Yeah, of course it ain’t pretty to listen to, but as a way of shining light on some of the fucked up situations going on in the hood, having a cat like Ren writing the reports is probably the best part of such a hopeless existence. The way he puts the message across that “Hey, this place is SERIOUSLY fucked up”, without compromising his lyrics, and the sheer dopeness of the beat that Bobcat has running in the background means that you can’t do anything BUT listen.
‘HoundDogz’ is possibly the first glimpse at how Ren’s future releases would eventually pan out. Although still not on the socio-political commentary tip that a lot of “Shock Of The Hour” contained, the shift in beats here is extremely interesting. Here Bobcat takes a backseat, as Train and the Torture provide a much more laidback cut with sparse arrangements of strings, and less emphasis on the funk (and yes I know despite this that there’s STILL an ‘Atomic Dogg’ vocal sample on the hook.) However I hope you get my drift – ‘HoundDogz’ treads the path where “Shock Of The Hour” and “Villain In Black” seemed to follow. However at this stage in his post-NWA career, Ren was still focusing on little more than kicking it with the cats in the hood – the lyrical changes didn’t seem to appear until later.

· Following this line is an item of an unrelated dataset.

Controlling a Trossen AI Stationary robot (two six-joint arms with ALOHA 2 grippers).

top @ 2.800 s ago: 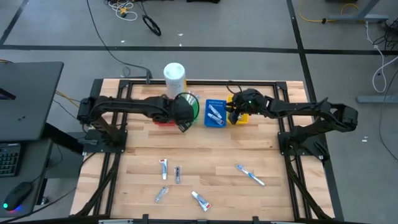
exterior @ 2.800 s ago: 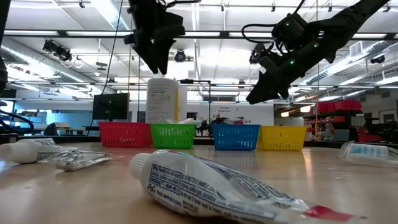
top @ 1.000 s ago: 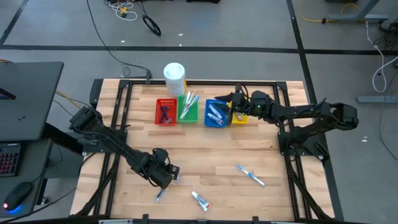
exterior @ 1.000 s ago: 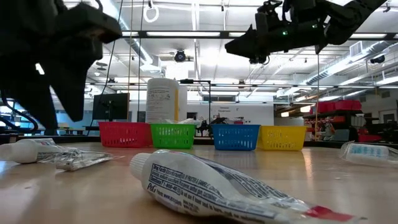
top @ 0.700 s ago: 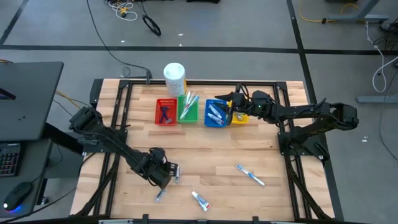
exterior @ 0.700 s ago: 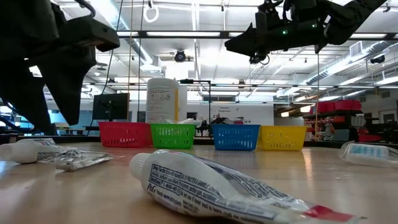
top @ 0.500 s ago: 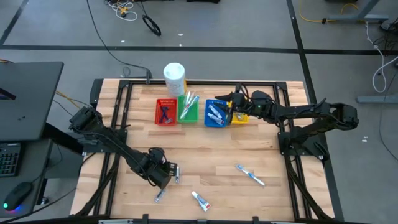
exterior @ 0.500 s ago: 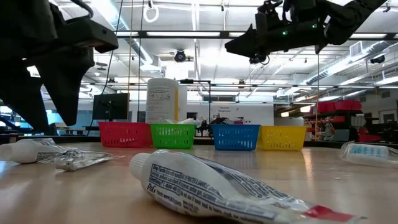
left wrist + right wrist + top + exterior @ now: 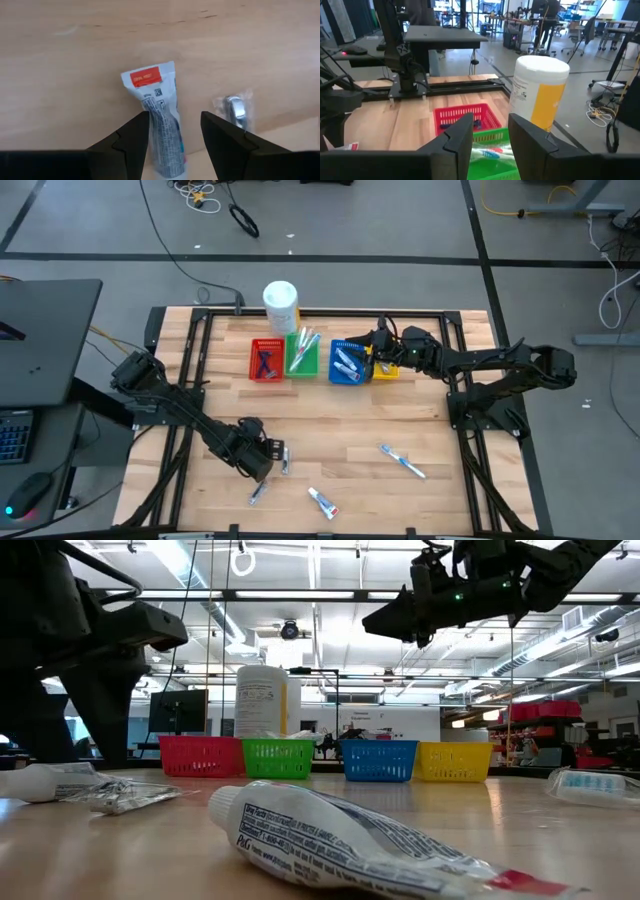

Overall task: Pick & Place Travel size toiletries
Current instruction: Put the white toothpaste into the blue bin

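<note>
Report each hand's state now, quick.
Left hand: open, empty, fingers astride the white tube on the table.
Right hand: open, holding nothing, up by the bins.

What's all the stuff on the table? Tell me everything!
bins: four, red, green, blue, yellow, in a row at the table's back
canister: one, white, behind the bins
razors: dark blue, in the red bin
loose tubes: two, white, table's front; one between the left claw's fingers
silvery packets: two, front left
loose toothbrush: one, white and blue, front right
left claw: open, low around a tube
right claw: open, above the blue and yellow bins
</note>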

Rounding the EP off comes the title track. Think of ‘Kizz My Black Azz’ as MC Ren’s version of Icecube’s ‘Nigga Ya Love To Hate’ – a quick-tempo romp over familiar funk breaks, as Ren addresses a variety of wack muhfuckas trying to pull down him and his vision of how Hiphop should be. Amongst those getting some heat include emcees who rhyme while backed by live bands (“The pioneers didn’t draw up bands in the blueprints, cos it doesn’t make sense / Rappers doing this should retire – niggas looking like Earth Wind & Fire”), and backstabbers who smile in his face but talk shit behind his back (“They always on my dick when they see me, I think beneath that punk they wanna be me.”) Once again, Bobcat comes correct on the boards, seamlessly blending Ren’s words with Bobby Byrd, Parliament, and Zapp samples to keep the head nodding.

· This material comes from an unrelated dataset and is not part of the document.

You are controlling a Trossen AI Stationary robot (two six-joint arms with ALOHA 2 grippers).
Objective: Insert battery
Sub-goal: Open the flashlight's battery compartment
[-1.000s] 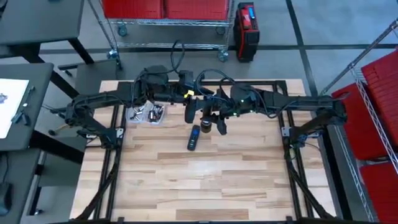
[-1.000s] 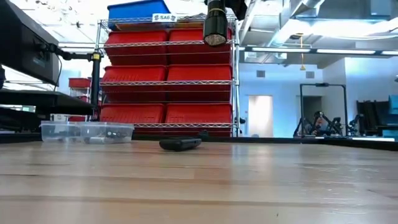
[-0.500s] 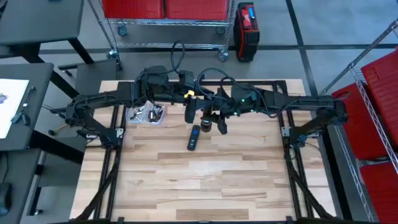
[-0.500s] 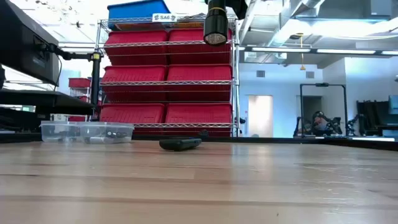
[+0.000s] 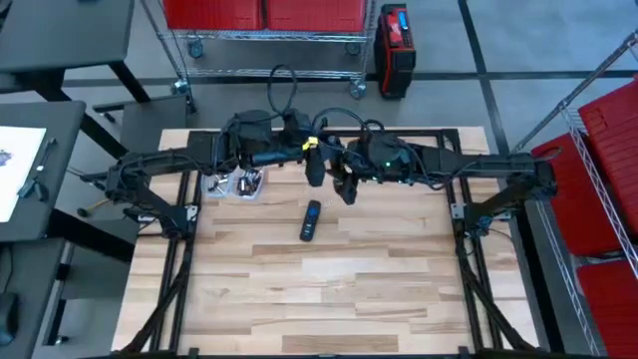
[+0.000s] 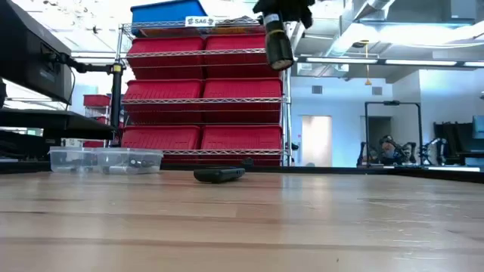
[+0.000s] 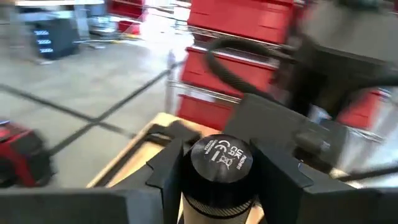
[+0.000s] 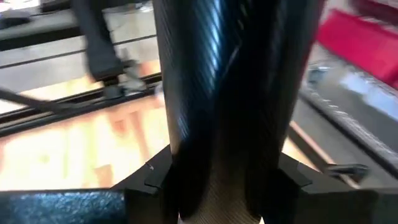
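High view: flashlight body (image 5: 346, 189) is gripped by right gripper (image 5: 342, 185) above tabletop (image 5: 319, 289); left gripper (image 5: 315, 172) meets it.
Left wrist view: battery (image 7: 218, 168) is clamped between fingers (image 7: 165, 171).
Low view: remote (image 6: 219, 174) is left lying.

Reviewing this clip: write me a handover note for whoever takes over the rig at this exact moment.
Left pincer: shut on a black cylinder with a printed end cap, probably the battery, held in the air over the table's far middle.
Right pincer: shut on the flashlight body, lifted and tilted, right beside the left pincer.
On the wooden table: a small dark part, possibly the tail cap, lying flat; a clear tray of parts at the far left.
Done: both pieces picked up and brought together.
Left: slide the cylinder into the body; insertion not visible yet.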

Conclusion? Well there’s really no need for one. MC Ren has ALWAYS been a dope lyricist – its just in later stages of his career, his choices in beats were not always the greatest. However THIS is Ren in his prime backed by some of the best west coast beats of that time period. There’s nothing more to say than – YOU NEED THIS! Now wipe up the drool and go hit up ebay.